First part of the config is metadata
-- information about the method and authors.
If your method is under review, you may want to set flag publish_anonymously
to True
.
metadata_dict = {
"publish_anonymously": False,
"authors": "Dmytro Mishkin, Milan Pultar and kornia team",
"contact_email": "ducha.aiki@gmail.com",
"method_name": "CV-DoG-AffNet-HardNet8 (kornia)",
"method_description":
r"""OpeCV SIFT keypoints 8000 features, followed by the AffNet normalization
and HardNet8 descriptor as implemented in kornia.
Matched using the built-in matcher (bidirectional filter with the 'both' strategy,
hopefully optimal inlier and ratio test thresholds) with DEGENSAC""",
"link_to_website": "https://github.com/kornia/kornia",
"link_to_pdf": "https://arxiv.org/abs/2007.09699"
}
Second part is config_common
: it tells the benchmark, which keypoints and descriptors you use.
We will also need this names when importing our features during tuning on the validation set.
config_common_dict = {"json_label": "dog-affnet-hardnet8-degensac",
"keypoint": "cv2dog",
"descriptor": "affnethardnet8",
"num_keypoints": 8000}
Now comes the information how to match your local features. It may vary from dataset to dataset and also be different for the multiview
and stereo
mode. That is why we will create a template dictionary and change some parameters later.
Specifically, we have to specify, which distance our descriptor prefers: L2
, L1
and Hamming
are supported.
Then comes the tentative matches filtering. One can pass none
for no filtering, snn_ratio_pairwise
for Lowe's SNN ratio and fginn_ratio_pairwise
for FGINN. If you are not familiar with filtering strategies, checkout this blogpost: "How to match: to learn or not to learn?".
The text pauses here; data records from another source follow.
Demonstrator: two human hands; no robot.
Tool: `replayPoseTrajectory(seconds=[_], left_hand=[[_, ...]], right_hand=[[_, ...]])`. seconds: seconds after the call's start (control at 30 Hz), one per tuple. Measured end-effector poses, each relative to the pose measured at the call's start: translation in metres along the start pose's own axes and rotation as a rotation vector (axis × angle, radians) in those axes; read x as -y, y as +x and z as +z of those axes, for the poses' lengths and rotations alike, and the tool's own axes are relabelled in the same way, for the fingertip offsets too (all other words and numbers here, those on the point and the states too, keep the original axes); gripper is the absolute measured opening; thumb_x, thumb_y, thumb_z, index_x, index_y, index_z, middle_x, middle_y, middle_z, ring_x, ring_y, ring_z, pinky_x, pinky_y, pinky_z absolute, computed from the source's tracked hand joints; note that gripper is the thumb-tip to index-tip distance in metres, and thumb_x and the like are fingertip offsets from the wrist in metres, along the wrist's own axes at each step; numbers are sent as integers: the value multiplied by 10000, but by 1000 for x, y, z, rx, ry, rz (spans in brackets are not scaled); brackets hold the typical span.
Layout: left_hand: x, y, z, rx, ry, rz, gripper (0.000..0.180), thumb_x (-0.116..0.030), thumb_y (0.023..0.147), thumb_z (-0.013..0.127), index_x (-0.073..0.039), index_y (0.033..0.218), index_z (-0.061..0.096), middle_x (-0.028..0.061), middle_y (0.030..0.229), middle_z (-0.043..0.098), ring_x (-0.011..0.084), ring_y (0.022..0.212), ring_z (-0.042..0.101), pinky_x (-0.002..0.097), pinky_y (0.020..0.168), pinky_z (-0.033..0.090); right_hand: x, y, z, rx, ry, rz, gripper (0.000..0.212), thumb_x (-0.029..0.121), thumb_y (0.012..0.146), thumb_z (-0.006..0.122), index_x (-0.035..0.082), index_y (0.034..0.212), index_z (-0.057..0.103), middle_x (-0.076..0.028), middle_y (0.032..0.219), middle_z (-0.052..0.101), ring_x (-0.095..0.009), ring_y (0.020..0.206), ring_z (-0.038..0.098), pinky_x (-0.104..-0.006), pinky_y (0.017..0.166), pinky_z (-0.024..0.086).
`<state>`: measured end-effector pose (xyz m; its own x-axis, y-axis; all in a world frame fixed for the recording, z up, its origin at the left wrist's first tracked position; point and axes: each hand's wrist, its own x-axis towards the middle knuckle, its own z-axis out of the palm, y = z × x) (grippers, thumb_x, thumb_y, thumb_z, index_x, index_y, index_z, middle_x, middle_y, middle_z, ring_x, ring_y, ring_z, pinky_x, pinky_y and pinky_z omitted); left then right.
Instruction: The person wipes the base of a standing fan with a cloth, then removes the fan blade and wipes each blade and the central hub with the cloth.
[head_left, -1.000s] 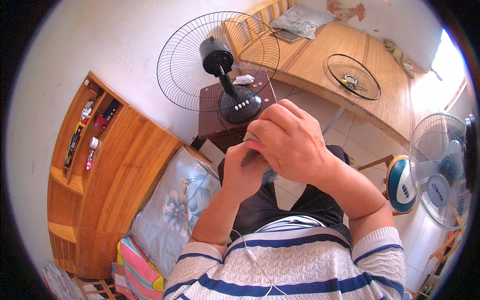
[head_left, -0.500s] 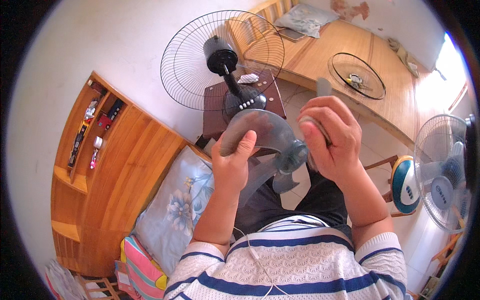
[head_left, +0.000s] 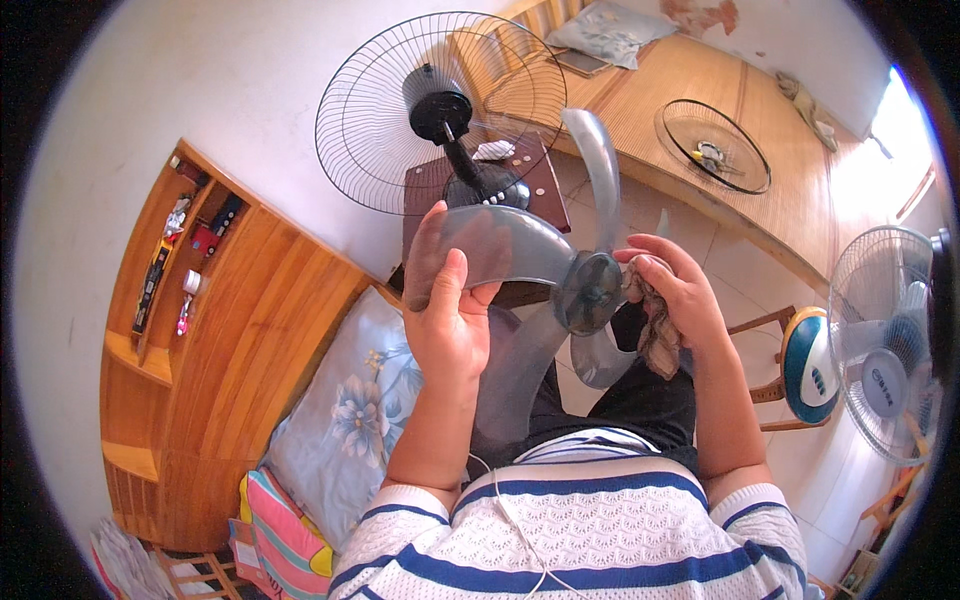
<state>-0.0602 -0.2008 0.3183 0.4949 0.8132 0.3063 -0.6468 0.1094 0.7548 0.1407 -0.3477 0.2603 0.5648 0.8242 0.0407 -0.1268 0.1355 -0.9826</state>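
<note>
A grey see-through fan blade wheel is held above my lap, its blades spread around a round hub. My left hand grips one blade, thumb in front and fingers showing through from behind. To the right of the hub, my right hand has its fingers closed on a crumpled, brownish cloth, which hangs down below them. The cloth is right beside the hub; whether it touches is hard to see. Beyond stands the black fan with its rear wire guard and bare shaft.
The black fan stands on a dark red table with a few small items. On the wooden bed lies the round front guard. A second fan stands at the right. At left are a wooden headboard and blue pillow.
The blade wheel has turned to face me more, showing a blade pointing upward. My right hand has come down beside the hub, and the cloth now hangs in view. My left hand keeps its blade.
</note>
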Motion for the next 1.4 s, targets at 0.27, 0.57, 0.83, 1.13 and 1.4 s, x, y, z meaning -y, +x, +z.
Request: replayPoseTrajectory(seconds=[0.27, 0.57, 0.83, 1.13, 1.4], left_hand=[[-2, 2, -2, -23, -37, 52, 488, -80, 957, 503, -31, 1429, 385, 250, 1332, 521, 366, 1250, 527, 507, 1013, 489], [-9, -3, -5, 73, -42, 115, 465, -63, 962, 523, 8, 1408, 412, 216, 1354, 515, 329, 1268, 515, 466, 1033, 474], [23, 11, -43, 661, 223, -254, 756, -243, 885, 700, -36, 1476, 277, 138, 1447, 386, 278, 1333, 414, 487, 1078, 381], [26, 15, -3, 248, -188, -279, 787, -360, 934, 619, -160, 1523, 136, 158, 1416, 418, 302, 1312, 451, 508, 1025, 445], [29, 28, -11, 297, -349, -164, 777, -405, 894, 673, -117, 1464, 230, 171, 1350, 469, 300, 1236, 510, 458, 1026, 457]], right_hand=[[14, 4, 21, 184, -37, -42, 588, 154, 928, 648, -5, 1429, 385, -151, 1252, 585, -161, 1075, 587, -302, 903, 496], [33, 40, 29, 189, -250, 107, 507, 273, 895, 700, -63, 1242, 547, -153, 1098, 653, -173, 945, 623, -295, 746, 528], [72, 53, 46, 192, -462, -115, 415, 264, 875, 724, -26, 1135, 584, -41, 854, 632, -89, 658, 558, -217, 515, 457], [79, 47, 75, -157, -563, -576, 402, 277, 791, 761, 27, 1069, 616, -142, 976, 629, -292, 852, 642, -359, 776, 505], [42, 8, 111, 181, -691, -1203, 349, 81, 627, 687, 43, 969, 629, -125, 1062, 551, -300, 954, 575, -373, 776, 518]])
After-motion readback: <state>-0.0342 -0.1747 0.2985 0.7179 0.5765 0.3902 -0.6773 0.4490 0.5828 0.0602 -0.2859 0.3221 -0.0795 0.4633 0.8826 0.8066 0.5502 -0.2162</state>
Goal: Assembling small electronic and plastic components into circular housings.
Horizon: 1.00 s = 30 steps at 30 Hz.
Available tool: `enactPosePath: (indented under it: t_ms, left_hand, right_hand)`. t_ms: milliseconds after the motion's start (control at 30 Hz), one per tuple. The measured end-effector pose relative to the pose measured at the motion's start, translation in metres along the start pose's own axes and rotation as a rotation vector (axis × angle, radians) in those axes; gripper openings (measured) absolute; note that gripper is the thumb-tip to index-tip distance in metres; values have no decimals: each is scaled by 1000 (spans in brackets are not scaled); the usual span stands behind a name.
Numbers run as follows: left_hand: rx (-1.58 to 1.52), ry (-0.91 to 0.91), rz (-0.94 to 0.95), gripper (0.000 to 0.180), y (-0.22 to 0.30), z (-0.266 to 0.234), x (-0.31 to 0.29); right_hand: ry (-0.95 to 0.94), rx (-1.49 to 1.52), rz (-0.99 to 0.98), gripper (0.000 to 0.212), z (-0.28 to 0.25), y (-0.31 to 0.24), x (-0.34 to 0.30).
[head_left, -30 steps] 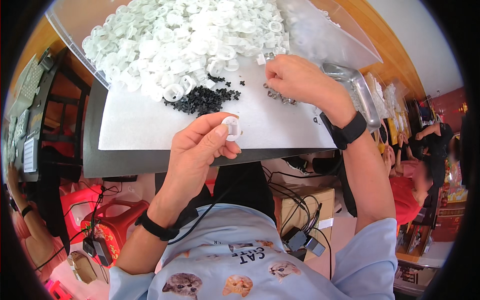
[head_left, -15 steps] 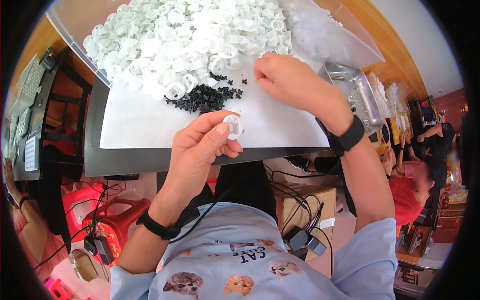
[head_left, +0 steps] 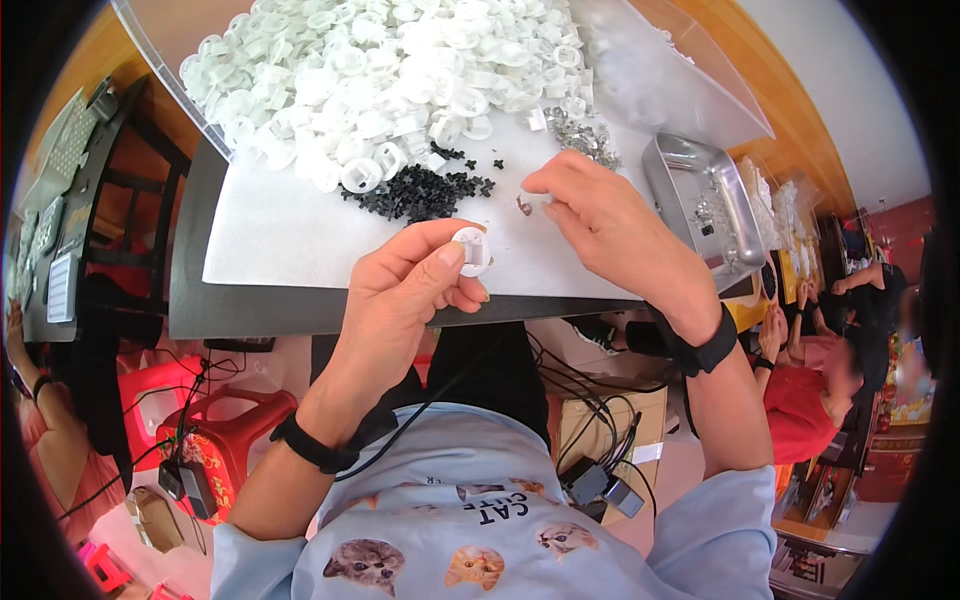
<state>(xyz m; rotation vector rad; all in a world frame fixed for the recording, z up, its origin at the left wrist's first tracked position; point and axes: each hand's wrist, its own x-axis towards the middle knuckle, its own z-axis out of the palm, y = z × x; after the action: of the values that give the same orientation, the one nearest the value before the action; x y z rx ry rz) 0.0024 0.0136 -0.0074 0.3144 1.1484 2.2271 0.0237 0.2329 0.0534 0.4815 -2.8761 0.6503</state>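
Observation:
My left hand (head_left: 405, 275) pinches a round white plastic part (head_left: 473, 251) with a rectangular opening, above the table's front edge. Over the white sheet (head_left: 290, 240) is my right hand (head_left: 625, 230), its thumb and forefinger curled around a small metal piece (head_left: 524, 206). The exact grip on that piece is hard to make out. Between the hands and the big heap lie small black cross-shaped parts (head_left: 415, 193). Beyond my right fingers is a pile of small shiny metal pieces (head_left: 585, 137).
A large heap of white plastic parts (head_left: 400, 80) fills a clear plastic bin (head_left: 165, 75) at the back. To the right stands a metal tray (head_left: 742, 215) with small pieces inside. Cables and a red stool (head_left: 230, 430) are below the table. Other people sit at both sides.
My right hand has drawn back from the metal pile toward me, uncovering the pile and bringing a small metal piece along. The left hand keeps its hold on the white part.

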Motion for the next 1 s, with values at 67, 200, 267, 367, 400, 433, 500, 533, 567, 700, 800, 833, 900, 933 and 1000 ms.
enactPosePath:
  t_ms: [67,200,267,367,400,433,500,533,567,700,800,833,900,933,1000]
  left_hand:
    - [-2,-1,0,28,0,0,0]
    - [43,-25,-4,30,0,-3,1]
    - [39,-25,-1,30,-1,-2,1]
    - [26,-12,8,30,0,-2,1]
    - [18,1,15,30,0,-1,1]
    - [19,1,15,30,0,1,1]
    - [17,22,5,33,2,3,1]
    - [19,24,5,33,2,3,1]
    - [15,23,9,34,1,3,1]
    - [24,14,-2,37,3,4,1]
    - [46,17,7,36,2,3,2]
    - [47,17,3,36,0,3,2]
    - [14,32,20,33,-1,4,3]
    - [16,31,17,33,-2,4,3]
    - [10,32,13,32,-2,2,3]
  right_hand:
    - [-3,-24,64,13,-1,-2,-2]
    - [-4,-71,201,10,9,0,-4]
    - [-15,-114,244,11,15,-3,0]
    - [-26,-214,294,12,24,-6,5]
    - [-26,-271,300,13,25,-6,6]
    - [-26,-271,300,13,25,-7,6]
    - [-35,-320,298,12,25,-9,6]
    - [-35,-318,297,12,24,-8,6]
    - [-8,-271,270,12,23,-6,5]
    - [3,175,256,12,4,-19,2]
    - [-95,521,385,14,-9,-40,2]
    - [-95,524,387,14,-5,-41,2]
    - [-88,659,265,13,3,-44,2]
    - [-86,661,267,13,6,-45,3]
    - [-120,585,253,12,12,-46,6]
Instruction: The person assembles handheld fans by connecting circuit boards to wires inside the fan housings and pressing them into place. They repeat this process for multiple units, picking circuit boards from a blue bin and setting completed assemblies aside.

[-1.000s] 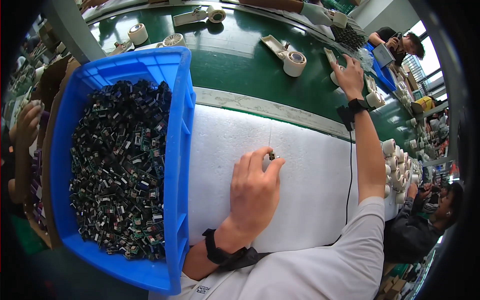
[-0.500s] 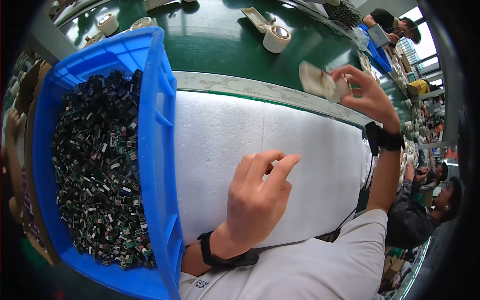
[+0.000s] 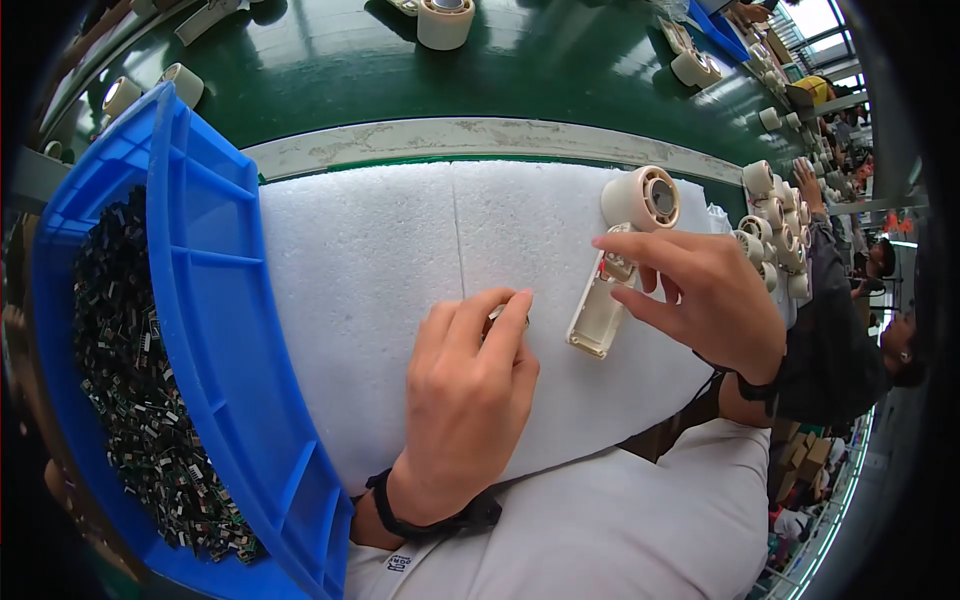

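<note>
A cream handheld fan housing [image 3: 590,325] with a round fan head [image 3: 630,200] lies on the white foam sheet [image 3: 350,260]. Its long handle is uncovered and hollow, and a bit of red wire shows near the neck. Over the neck is my right hand [image 3: 715,300], thumb and forefinger apart, their tips at the handle. My left hand [image 3: 465,390] hovers over the foam left of the handle, fingers curled in a pinch. A small whitish bit peeks out between them, mostly hidden.
At left, a blue crate [image 3: 215,290] holds a heap of small circuit boards [image 3: 150,390]. Beyond the foam runs a green work surface [image 3: 330,80] with more fan units [image 3: 445,25]. Several fan heads [image 3: 775,225] cluster at right, near a co-worker's dark sleeve [image 3: 825,320].
My right hand has brought the fan housing from over the green surface down onto the foam, and its fingers have spread. The view has shifted right; my left hand keeps its pinch.
</note>
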Demonstrator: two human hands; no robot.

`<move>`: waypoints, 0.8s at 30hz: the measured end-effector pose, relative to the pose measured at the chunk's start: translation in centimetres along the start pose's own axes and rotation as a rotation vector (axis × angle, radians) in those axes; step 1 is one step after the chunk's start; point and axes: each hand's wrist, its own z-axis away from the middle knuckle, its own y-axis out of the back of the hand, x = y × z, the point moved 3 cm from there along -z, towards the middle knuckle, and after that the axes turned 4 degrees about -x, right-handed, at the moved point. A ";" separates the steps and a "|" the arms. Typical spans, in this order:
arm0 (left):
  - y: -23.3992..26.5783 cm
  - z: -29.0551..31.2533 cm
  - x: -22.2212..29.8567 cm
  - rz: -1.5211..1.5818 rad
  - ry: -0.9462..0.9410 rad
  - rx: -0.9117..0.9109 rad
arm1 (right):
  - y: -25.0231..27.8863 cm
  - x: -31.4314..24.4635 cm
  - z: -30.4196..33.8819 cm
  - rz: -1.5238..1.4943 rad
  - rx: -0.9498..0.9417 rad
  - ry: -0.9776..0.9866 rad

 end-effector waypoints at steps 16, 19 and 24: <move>0.4 -0.5 0.8 0.454 0.013 0.154 | -3.3 0.7 -1.1 -0.165 0.239 0.323; 0.1 -0.5 0.9 0.484 0.028 0.063 | -4.0 0.8 -0.9 -0.208 0.308 0.236; -0.2 -0.4 0.7 0.479 0.102 -0.035 | -4.6 1.5 -1.0 -0.172 0.375 0.285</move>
The threshold is what have to be tunes.
We will use SNN, because of simplicity. Finally, we would like to make sure that tentative matches are cross-consistent, that is why we will enable symmetric
matching.
Warning! We will use FLANN approximate nearest neighbor matching for speed-up tuning procedure, but it is better to turn it off for the final submission.
from copy import deepcopy
matcher_template_dict = {
"method": "nn",
"distance": "L2",
"flann": True,
"num_nn": 1,
"filtering": {
"type": "snn_ratio_pairwise",
"threshold": 0.90
},
"symmetric": {
"enabled": True,
"reduce": "both",
}
}
Finally, we have to specify robust geometry estimation method. We will pick the default choise from the previous challenge - DEGENSAC.
threshold
is what have to be tuned, the rest of parameters are already optimal, or fixed by the competition rules -- max_iter
.
geom_template_dict = {"method": "cmp-degensac-f",
"threshold": 0.5,
"confidence": 0.999999,
"max_iter": 100000,
"error_type": "sampson",
"degeneracy_check": True,
}
Let's assemble and save our base config.
import json
base_config = {
"metadata": metadata_dict,
"config_common": config_common_dict,
"config_phototourism_stereo": {
"use_custom_matches": False,
"matcher": deepcopy(matcher_template_dict),
"outlier_filter": { "method": "none" },
"geom": deepcopy(geom_template_dict)
},
"config_phototourism_multiview": {
"use_custom_matches": False,
"matcher": deepcopy(matcher_template_dict),
"outlier_filter": { "method": "none" },
"colmap": {}},
"config_pragueparks_stereo": {
"use_custom_matches": False,
"matcher": deepcopy(matcher_template_dict),
"outlier_filter": { "method": "none" },
"geom": deepcopy(geom_template_dict)
},
"config_pragueparks_multiview": {
"use_custom_matches": False,
"matcher": deepcopy(matcher_template_dict),
"outlier_filter": { "method": "none" },
"colmap": {}},
"config_googleurban_stereo": {
"use_custom_matches": False,
"matcher": deepcopy(matcher_template_dict),
"outlier_filter": { "method": "none" },
"geom": deepcopy(geom_template_dict)
},
"config_googleurban_multiview": {
"use_custom_matches": False,
"matcher": deepcopy(matcher_template_dict),
"outlier_filter": { "method": "none" },
"colmap": {}}
}
Finally, benchmark expects multiple configs, so we have to create a list, and then we can save our config
import json
with open('base_config.json', 'w') as f:
json.dump([base_config], f, indent=2)
Preliminary evaluation
Now let's check how our features perform on validation set. We have to import our feature to the benchmark and run the benchmark.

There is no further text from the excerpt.